Published on 04 April 2012 10:00 AM

A new study has found no link to suggest that metal-on-metal hip implants could increase a person's risk of developing cancer.

The research, published in the British Medical Journal, analysed 40,576 patients with the implants and could not find any link to cancer in the seven years after the implants were fitted.

That said, the researchers have conceded that longer studies are still required.

An article published in last month's The Lancet journal called for metal-on-metal implants to be banned.

This came after experts feared tiny metal ions made up of cobalt and chromium are susceptible to breaking off from the implants and leaking into the blood, prompting fears that this could cause muscle and bone damage as well as neurological issues.

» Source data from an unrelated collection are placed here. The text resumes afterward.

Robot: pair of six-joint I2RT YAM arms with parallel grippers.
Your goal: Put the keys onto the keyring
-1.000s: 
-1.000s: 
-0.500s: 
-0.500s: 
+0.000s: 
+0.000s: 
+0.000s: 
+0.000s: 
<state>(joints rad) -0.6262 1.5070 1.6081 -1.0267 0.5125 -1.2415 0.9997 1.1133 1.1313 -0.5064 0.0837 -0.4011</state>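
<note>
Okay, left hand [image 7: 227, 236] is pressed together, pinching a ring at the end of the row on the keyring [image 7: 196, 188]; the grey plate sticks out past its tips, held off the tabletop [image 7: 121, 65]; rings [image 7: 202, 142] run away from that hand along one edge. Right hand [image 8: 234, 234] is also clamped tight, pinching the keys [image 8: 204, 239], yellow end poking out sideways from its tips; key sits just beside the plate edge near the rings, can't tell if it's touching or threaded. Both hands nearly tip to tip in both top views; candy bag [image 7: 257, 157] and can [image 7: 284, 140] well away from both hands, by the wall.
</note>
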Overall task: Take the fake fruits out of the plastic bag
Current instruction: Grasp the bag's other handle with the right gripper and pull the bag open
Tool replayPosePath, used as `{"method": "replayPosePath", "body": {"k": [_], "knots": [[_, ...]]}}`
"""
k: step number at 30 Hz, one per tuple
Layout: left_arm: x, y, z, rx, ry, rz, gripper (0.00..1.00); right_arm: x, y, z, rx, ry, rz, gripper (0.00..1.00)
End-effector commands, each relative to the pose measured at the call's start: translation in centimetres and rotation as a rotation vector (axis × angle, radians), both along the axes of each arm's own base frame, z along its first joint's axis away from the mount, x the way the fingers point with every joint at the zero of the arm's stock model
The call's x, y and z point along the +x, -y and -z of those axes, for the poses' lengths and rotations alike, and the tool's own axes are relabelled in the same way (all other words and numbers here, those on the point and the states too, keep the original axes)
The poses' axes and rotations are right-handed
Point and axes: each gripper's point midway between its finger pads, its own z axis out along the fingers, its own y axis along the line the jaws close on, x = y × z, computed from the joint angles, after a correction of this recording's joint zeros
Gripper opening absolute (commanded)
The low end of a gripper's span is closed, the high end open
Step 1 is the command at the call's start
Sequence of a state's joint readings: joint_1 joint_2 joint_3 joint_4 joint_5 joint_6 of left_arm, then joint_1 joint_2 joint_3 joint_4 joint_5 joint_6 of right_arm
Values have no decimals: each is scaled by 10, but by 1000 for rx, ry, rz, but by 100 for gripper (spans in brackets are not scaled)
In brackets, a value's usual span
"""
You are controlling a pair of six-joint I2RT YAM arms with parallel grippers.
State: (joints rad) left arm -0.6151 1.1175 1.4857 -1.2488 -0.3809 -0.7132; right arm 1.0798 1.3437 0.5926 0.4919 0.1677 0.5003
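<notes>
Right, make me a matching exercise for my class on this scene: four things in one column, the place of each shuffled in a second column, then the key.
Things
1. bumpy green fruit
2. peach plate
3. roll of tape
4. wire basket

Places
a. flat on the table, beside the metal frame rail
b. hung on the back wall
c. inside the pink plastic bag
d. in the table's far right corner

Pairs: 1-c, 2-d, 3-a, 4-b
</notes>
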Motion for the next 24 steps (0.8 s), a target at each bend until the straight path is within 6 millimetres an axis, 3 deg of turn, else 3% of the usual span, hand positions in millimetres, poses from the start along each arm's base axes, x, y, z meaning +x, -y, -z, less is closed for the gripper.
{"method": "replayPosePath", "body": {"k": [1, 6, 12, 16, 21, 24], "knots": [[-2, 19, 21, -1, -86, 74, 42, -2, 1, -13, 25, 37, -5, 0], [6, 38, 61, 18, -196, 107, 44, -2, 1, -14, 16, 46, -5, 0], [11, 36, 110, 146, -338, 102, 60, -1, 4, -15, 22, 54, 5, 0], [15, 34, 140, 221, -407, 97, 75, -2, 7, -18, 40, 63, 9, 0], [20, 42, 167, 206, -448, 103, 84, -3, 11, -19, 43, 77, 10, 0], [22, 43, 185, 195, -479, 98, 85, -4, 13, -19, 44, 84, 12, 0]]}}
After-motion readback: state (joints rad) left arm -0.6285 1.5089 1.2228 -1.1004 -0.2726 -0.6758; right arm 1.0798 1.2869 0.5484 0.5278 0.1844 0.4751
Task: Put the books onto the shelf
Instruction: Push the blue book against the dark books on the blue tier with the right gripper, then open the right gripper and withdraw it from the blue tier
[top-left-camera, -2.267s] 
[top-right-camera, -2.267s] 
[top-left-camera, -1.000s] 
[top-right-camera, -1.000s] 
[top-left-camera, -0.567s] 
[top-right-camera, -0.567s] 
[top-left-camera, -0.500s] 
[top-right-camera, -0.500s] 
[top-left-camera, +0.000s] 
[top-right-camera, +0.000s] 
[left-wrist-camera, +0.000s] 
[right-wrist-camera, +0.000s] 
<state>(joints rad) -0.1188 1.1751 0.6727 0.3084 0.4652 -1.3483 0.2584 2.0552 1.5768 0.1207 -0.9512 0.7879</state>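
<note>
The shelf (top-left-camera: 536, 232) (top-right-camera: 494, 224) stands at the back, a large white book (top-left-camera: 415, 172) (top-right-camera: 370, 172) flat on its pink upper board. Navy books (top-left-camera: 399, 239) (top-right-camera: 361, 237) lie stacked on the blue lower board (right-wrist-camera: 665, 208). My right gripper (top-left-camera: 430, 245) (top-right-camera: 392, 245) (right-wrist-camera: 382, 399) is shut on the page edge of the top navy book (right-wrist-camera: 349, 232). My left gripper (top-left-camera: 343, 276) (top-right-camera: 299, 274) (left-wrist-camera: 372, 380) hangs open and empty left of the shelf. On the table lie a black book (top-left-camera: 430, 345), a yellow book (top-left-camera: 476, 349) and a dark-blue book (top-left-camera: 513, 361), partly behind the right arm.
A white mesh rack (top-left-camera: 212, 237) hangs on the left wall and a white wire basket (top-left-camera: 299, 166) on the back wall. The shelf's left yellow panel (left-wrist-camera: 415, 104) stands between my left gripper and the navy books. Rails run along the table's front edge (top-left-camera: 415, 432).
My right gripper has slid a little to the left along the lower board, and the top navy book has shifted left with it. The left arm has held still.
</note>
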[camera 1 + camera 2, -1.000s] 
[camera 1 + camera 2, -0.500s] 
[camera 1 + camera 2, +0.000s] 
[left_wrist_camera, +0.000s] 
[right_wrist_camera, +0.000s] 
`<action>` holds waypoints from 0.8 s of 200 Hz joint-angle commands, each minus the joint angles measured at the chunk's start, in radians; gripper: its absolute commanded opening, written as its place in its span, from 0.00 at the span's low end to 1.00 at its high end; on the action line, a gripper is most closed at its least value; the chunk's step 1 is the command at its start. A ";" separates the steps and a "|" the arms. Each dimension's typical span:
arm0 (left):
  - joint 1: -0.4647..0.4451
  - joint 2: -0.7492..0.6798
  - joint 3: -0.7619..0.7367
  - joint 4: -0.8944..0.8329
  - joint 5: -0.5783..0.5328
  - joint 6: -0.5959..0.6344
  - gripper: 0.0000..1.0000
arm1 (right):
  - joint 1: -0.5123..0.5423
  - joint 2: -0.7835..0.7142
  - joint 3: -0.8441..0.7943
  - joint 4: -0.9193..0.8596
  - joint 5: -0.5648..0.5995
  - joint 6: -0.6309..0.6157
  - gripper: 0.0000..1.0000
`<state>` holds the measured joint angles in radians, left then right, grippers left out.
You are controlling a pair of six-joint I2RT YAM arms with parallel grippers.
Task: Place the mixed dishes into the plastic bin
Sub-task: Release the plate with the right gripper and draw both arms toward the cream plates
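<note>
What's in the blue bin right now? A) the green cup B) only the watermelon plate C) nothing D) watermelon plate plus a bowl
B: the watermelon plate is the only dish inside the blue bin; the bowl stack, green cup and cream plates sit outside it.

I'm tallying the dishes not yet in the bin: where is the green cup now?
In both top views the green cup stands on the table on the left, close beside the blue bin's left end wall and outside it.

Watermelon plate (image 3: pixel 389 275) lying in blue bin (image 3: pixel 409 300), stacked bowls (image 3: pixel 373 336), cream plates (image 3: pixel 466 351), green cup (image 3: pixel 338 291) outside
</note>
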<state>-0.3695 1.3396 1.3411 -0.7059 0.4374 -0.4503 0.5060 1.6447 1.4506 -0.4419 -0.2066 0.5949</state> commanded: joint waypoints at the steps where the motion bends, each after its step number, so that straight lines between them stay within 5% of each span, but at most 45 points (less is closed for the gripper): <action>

Researchers from the University of Bristol and the University of Exeter found no evidence of an increased risk of any type of cancer in people with implants compared with the general population, having analysed the 40,576 patients with metal-on-metal hip implants, and 248,995 who have other types.

The latest research comes after advice was issued saying that one particular type of total hip implant should not be used. The Medicines and Healthcare products Regulatory Agency said that the implant in question has a revision rate of 10.7% just four years after initial surgery which is 'unacceptably high'. (The revision rate refers to the number of hip implants that require corrective surgery.)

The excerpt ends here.